Artificial intelligence is reshaping how researchers, universities, public institutions, and international organisations work.
From supporting literature reviews and drafting policy briefs to analysing consultation responses and preparing institutional reports, AI tools are quietly becoming fixtures in academic and policy environments.
But as with any powerful technology, those benefits come with genuine challenges.
The Case for AI as an Academic and Research Ally
The sheer volume of information that researchers, academics, students, and policymakers must process is staggering. AI can help by rapidly synthesising research, flagging relevant sources, identifying precedents, and organising complex material. Tasks that once took days or weeks can now often be completed much more quickly.
AI also holds real promise for institutional and policy work. Analytical tools can help identify patterns in large datasets, compare policy approaches, and support evidence-based decision-making. For universities, NGOs, public bodies, and international organisations working under pressure, that efficiency is hard to ignore.
Accessibility is another gain. AI-powered translation and language tools can help researchers and institutional authors communicate complex ideas more clearly, particularly in multilingual environments.
The Case for Caution in Academic and Institutional Writing
Yet the risks are real. The EU AI Act, which came into force in 2024, reflects these concerns: AI systems used in high-stakes public decisions are subject to strict transparency and accountability requirements for good reason. If training data reflects historical inequalities, policy decisions informed by AI may inadvertently entrench them.
There are also broader governance questions. When AI is used to support research, analysis, or public decision-making, it can be difficult to explain, verify, or challenge how certain conclusions were reached.
Publishing AI-assisted academic work sits in the same uncomfortable middle ground. The technology can sharpen arguments and improve clarity, but the intellectual responsibility, and the accountability that comes with it, must remain entirely human. That is not a limitation of AI; it is simply what academic authorship means.

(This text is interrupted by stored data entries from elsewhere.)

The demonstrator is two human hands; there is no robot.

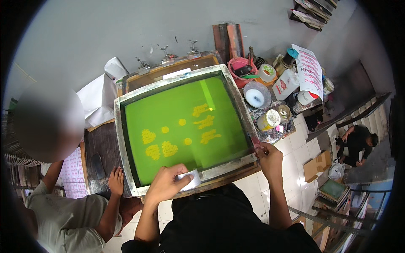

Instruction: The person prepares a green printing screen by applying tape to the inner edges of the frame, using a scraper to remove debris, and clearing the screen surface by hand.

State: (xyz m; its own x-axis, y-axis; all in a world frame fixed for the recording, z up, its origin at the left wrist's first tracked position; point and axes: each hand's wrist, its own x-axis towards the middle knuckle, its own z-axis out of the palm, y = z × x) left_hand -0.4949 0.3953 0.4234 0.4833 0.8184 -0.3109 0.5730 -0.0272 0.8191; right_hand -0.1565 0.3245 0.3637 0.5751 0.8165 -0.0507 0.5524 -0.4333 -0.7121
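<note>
In front of me a silk-screen printing frame [120, 139] lies tilted on a wooden table, its mesh [168, 105] green with yellow patterns and dots. A lighter strip [207, 95] runs down the mesh near its far right. My left hand [166, 183] is closed around a whitish roll of tape [193, 180] at the frame's near edge. At the near right corner my right hand [269, 158] pinches with thumb and fingers beside the frame's rim; what they hold, if anything, is too small to make out.
A co-worker's hand [116, 181] rests on the dark table left of the frame, near a phone [98, 165]. Metal clamps [168, 55] stand behind. Tubs, a jug [286, 84] and a bowl [257, 96] crowd the right side table. Another person [356, 145] sits far right.
</note>
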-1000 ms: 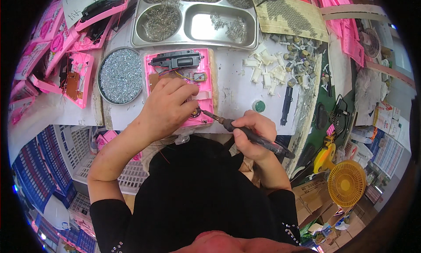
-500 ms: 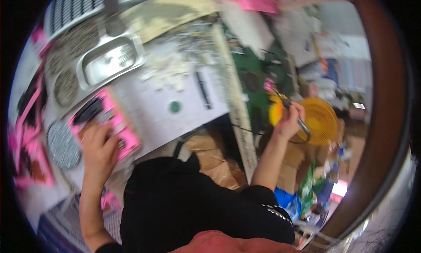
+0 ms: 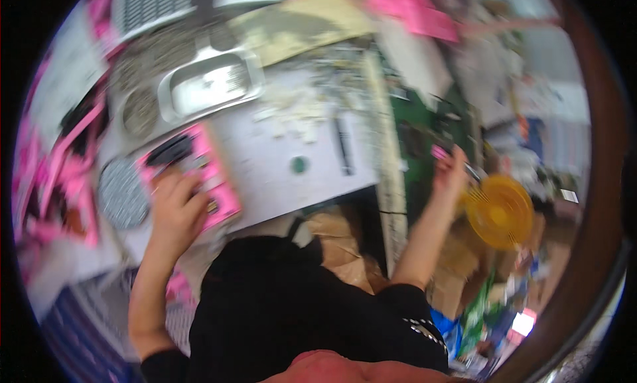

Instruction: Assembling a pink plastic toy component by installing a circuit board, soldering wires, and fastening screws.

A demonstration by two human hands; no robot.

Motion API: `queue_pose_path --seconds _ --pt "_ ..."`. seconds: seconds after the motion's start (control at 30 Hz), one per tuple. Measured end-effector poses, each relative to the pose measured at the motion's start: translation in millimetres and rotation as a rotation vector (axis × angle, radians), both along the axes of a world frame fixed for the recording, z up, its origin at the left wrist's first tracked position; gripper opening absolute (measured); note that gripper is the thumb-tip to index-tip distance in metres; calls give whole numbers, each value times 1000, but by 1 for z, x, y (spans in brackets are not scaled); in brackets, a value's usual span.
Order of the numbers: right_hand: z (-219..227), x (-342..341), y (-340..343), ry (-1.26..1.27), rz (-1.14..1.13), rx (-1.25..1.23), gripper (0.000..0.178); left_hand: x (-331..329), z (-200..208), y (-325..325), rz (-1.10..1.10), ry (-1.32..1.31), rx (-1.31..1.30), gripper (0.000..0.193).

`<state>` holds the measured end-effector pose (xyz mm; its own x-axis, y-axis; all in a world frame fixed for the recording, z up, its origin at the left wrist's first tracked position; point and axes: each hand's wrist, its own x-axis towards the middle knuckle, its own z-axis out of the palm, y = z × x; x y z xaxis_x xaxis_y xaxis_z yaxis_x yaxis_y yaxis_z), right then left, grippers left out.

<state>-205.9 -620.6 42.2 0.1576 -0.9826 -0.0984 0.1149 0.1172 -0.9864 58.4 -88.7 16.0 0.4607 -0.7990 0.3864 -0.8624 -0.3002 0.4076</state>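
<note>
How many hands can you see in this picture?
2: the left hand is at the pink casing; the right hand is off to the right, beside the yellow fan in view. Blur could hide others.

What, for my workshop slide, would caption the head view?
Left hand on the pink casing, right hand out to the side.

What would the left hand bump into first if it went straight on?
Probably the long black part at the far end of the pink case, just ahead of the left hand; blur leaves the depth unclear.
</note>
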Motion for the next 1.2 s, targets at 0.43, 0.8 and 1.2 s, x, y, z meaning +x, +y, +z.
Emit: queue_pose_path --seconds 0.43,0.8,1.2 --pt "-14 75 226 231 919 -235 9 -14 -2 25 269 280 -204 31" --pt "-13 182 313 111 1299 -1008 26 -10 5 18 143 6 6 39" --pt "-14 194 330 216 1300 -1112 21 -15 1 22 150 -43 -6 36"
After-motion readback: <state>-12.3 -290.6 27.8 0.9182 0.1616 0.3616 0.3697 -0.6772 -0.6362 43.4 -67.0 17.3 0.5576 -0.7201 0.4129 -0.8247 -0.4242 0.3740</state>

Transparency, accountability, and careful human oversight thus remain essential.
For researchers and institutional authors, the concern is not simply whether AI has been used, but whether the final document remains true to their own voice, or whether they have inadvertently subcontracted some of their thinking in exchange for AI’s language “polishing”.
The answer is not to avoid AI, but to use it honestly and edit it rigorously. That requires more than a light proofread. It means interrogating every claim, restoring the author’s voice where it has been smoothed away, and being willing to discard fluent-sounding passages that do not accurately reflect the underlying thinking. In that sense, AI may make the writing easier while making the editorial responsibility heavier.
A Balanced View for Researchers, Universities, and Institutions
AI is neither a silver bullet nor a threat to be feared. Used thoughtfully, with human oversight, strong editorial judgement, and a commitment to accuracy and fairness, it has real potential to make research, policymaking, and institutional communication more efficient and responsive.
The challenge is not just producing credible work but being able to stand behind it. That is where human editing, proofreading, and sound editorial judgement cannot be shortcut.